CON. V'insegnerò io a maneggiare la spada.
ASP. Eh! signori, in casa del Commissario?
CON. Sí, in casa del Commissario è il luogo dove si scannano gli uffiziali, dove si succhia il sangue delle milizie, e il vostro signor padre per venti zecchini ci permetterà di fare un duello.
FERD. No, caro amico, riflettete al luogo ed al tempo. Guai a voi, se penetra il Generale un simil trapasso sul punto di dover servire ai suoi ordini. Questo non è il tempo a proposito...

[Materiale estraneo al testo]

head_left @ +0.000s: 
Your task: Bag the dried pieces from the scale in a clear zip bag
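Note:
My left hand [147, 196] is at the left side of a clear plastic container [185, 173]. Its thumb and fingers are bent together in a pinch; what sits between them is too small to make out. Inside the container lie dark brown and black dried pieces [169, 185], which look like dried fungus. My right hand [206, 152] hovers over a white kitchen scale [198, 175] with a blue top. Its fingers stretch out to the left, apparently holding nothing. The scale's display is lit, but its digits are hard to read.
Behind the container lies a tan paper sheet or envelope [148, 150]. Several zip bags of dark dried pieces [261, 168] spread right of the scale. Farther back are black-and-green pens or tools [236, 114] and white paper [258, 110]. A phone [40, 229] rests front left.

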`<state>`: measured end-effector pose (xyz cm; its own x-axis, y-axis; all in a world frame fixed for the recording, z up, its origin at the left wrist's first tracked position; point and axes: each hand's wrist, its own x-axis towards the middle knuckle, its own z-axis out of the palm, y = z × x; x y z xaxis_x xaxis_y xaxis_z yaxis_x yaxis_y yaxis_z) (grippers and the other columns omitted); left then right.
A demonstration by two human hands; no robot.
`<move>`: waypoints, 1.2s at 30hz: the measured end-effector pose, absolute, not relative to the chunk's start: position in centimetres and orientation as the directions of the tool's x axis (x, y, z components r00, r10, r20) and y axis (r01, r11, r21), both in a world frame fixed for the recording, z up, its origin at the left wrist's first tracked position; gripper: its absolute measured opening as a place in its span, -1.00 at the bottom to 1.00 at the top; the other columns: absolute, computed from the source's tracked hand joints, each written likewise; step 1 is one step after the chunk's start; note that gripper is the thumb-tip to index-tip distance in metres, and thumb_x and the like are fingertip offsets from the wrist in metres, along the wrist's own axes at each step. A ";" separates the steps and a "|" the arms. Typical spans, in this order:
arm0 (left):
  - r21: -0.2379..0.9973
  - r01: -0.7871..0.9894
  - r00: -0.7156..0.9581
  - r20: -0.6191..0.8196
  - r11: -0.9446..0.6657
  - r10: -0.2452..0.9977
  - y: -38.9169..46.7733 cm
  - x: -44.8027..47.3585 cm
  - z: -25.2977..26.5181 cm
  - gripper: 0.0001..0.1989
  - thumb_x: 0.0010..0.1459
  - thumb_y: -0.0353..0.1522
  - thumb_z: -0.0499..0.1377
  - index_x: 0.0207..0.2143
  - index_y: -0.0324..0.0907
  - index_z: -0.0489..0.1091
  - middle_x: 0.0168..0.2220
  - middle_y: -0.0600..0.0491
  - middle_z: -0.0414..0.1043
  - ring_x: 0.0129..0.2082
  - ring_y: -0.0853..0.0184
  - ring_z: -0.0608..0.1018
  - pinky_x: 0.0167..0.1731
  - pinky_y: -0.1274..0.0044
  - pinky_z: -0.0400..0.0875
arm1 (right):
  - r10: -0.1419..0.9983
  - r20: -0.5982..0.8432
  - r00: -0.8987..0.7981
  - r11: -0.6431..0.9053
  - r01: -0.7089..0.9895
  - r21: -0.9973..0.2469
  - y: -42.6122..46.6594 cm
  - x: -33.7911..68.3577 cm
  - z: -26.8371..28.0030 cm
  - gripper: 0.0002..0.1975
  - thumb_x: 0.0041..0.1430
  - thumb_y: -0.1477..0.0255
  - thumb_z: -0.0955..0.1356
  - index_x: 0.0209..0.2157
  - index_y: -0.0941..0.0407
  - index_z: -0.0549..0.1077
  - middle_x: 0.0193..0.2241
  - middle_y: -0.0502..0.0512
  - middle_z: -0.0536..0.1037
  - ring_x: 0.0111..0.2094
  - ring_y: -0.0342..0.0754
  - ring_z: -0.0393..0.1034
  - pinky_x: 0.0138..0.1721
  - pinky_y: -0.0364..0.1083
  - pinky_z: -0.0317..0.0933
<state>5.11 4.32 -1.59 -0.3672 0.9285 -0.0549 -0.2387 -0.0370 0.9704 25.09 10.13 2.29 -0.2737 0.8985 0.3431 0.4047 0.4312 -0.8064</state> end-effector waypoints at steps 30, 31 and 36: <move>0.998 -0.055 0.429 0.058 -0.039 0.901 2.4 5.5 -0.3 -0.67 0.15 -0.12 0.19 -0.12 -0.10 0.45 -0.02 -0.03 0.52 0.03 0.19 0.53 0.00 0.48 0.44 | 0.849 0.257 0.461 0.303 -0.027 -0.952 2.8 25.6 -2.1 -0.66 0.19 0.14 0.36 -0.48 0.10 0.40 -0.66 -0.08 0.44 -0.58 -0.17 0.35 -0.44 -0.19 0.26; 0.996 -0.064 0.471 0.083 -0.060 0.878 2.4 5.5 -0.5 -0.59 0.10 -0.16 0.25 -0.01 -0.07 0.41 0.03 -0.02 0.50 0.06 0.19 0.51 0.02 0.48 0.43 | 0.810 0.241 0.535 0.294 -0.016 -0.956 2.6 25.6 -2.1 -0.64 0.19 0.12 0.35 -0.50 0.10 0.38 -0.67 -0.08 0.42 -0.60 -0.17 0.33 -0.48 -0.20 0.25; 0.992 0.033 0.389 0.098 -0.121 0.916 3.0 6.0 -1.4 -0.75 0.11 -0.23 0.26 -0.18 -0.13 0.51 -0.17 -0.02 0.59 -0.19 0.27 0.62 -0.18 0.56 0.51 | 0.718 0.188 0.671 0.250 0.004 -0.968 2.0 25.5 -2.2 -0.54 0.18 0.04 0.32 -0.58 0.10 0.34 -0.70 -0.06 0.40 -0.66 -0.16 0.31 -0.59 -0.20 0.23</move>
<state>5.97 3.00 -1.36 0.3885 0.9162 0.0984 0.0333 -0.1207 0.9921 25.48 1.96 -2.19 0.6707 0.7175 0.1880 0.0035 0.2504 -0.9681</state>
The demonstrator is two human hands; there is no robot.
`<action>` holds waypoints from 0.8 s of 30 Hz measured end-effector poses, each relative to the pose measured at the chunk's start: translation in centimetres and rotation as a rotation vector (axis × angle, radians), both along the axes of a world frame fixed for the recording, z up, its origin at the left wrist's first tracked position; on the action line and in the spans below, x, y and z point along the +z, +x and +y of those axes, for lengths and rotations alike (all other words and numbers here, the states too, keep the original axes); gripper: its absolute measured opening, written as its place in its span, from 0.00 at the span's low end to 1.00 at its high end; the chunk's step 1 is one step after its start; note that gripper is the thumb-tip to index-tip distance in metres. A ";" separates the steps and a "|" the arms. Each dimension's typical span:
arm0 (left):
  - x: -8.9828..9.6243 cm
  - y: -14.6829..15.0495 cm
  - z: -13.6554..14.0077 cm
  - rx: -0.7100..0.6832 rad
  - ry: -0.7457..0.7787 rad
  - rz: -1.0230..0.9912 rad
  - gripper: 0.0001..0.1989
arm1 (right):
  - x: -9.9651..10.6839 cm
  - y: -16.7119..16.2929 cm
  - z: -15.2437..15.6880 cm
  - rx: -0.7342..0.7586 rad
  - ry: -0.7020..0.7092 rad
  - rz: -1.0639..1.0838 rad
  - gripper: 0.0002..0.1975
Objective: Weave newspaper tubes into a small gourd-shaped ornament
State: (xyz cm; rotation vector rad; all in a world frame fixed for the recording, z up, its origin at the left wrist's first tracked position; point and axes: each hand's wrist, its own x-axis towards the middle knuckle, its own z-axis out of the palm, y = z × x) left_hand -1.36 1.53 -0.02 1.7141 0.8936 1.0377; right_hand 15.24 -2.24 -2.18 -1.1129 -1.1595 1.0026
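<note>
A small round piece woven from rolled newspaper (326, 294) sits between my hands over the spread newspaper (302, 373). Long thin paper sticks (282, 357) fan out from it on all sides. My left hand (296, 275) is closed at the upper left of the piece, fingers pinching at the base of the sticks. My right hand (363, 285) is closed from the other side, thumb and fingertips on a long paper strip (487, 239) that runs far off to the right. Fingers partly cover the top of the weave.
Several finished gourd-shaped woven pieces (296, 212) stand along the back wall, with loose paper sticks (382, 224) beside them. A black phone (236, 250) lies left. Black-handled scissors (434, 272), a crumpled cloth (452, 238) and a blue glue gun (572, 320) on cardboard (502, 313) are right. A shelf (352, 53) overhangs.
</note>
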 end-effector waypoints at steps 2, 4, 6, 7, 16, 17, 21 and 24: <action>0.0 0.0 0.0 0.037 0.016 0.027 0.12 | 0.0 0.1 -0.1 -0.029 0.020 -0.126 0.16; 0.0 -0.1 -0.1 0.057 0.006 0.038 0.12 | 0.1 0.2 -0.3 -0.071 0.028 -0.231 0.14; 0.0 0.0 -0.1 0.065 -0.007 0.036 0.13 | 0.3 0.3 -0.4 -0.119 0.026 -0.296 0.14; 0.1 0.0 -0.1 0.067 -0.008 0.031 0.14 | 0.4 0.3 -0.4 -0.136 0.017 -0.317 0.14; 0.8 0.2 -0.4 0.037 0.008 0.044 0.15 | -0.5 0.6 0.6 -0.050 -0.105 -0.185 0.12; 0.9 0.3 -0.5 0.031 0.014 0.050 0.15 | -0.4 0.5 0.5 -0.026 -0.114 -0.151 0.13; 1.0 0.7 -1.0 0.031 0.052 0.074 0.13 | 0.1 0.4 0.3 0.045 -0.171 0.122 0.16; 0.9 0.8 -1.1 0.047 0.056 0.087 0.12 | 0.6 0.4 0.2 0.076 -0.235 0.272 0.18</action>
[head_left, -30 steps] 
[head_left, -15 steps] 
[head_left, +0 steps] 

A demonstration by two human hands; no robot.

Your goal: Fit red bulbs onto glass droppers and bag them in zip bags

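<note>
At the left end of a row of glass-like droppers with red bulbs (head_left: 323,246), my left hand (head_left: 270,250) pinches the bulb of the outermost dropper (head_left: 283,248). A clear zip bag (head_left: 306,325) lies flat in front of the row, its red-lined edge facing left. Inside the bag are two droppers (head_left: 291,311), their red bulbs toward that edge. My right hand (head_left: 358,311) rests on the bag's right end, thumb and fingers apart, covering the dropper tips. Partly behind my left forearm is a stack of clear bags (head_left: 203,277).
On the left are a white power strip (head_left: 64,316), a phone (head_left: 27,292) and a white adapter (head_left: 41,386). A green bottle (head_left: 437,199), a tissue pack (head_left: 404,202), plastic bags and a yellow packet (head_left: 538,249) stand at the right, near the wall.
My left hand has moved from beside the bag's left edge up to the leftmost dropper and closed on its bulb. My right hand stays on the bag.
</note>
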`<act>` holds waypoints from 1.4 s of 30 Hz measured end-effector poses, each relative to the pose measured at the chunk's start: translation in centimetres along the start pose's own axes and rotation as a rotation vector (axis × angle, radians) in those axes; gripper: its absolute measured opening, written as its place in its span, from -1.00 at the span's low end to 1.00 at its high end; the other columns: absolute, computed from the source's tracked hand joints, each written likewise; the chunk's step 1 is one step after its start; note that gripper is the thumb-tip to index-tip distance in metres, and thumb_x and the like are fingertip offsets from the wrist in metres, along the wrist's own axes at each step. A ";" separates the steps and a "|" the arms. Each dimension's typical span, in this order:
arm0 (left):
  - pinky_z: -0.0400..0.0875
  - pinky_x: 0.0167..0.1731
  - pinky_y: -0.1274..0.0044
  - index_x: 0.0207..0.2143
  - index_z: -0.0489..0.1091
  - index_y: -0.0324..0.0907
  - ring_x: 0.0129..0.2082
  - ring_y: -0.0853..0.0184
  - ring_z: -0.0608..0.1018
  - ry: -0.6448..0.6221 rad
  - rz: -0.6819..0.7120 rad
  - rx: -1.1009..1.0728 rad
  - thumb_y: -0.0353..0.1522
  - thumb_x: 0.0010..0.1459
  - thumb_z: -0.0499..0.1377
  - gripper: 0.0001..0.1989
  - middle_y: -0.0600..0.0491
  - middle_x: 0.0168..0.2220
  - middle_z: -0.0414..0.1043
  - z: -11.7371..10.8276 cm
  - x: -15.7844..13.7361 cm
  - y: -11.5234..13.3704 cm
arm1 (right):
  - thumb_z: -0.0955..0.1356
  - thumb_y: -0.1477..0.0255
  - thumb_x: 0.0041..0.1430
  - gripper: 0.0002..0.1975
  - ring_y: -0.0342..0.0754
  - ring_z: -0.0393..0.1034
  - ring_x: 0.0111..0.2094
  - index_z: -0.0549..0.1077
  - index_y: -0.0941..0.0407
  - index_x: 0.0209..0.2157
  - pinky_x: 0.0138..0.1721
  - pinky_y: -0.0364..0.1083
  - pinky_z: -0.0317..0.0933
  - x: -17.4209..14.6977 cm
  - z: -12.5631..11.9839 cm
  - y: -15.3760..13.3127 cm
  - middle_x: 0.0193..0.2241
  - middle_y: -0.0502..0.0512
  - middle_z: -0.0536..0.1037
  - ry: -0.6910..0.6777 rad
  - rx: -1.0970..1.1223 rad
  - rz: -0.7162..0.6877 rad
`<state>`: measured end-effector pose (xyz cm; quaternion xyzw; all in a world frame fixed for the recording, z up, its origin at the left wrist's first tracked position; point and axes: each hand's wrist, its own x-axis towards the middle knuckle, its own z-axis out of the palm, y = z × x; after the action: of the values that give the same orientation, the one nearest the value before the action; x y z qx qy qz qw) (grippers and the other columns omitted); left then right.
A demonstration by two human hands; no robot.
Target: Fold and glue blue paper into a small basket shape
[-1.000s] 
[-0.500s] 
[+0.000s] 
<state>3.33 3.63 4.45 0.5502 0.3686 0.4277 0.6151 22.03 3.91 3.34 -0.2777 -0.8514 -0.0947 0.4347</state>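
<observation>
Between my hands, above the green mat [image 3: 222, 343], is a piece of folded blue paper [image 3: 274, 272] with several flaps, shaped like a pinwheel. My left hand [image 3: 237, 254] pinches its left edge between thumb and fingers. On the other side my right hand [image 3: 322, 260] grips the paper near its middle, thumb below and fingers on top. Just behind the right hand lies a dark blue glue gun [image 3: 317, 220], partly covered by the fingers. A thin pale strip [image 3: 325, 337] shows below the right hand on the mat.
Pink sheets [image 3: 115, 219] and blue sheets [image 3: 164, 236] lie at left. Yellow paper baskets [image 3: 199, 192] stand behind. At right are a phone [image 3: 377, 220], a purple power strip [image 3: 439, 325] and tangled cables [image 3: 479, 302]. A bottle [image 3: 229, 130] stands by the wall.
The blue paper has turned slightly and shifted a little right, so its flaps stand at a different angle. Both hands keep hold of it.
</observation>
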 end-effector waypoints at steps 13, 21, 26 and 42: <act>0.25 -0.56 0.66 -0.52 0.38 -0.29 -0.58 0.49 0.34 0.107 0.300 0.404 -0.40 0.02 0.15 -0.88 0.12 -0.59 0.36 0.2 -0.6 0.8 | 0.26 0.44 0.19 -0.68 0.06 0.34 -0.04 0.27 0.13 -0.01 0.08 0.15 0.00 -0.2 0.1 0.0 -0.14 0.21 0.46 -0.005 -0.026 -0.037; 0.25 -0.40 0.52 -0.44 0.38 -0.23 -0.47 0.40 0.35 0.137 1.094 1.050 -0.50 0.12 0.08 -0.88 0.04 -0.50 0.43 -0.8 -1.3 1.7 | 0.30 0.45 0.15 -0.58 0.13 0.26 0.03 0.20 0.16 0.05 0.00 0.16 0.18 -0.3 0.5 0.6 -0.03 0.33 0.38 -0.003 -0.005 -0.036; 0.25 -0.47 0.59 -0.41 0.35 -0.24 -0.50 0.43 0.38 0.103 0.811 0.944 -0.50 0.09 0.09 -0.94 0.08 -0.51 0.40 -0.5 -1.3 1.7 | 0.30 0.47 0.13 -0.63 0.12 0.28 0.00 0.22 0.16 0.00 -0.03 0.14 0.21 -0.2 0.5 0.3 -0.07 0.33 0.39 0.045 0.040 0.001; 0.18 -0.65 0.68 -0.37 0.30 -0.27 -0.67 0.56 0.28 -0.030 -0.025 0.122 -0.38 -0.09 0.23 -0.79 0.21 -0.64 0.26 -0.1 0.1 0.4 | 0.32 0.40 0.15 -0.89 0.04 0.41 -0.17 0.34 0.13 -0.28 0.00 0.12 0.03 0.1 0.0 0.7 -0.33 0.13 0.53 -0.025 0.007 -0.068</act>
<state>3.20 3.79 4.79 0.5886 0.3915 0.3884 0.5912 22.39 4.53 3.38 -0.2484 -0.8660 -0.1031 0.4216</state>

CON. Sí, è vero. Ci batteremo dopo la battaglia. (a Faustino)
FAU. Quando vorrete voi. (al Conte)
FLO. Oh cieli! sí poco stimate la vita; vi esponete per cosí poco ai pericoli? Ora non mi sorprende piú tanto, che in allegria ed al gioco passiate l'ore che precedono ai militari cimenti. Credei che l'amor della gloria vi rendesse giulivi e solleciti di conquistare il trionfo sotto i comandi di un generale, giudice e spettatore del vostro coraggio. Credei che con eroica indifferenza andaste incontro ad una vittoria illustre, o ad una morte gloriosa; ma or che vi veggo esporre per cagion sí meschina ad una morte ingiuriosa, mi fate credere che il fanatismo, piú assai che la ragione, vi domini e vi consigli. L'uso che fatto avete di scherzar colla morte, vi rende famigliare il suo nome, e vi esponete ai suoi colpi non per virtú, ma per abito. Se amaste veramente la gloria, dovreste meglio apprezzar la vita per conquistarla, e preferire il debito di buon soldato alla vanità di un imprudente coraggio. (parte)
CON. Viva la dottoressa. Facciamole una canzona per la bella lezione che ora ci ha fatto.
FAU. Donna Florida favellò con ragione.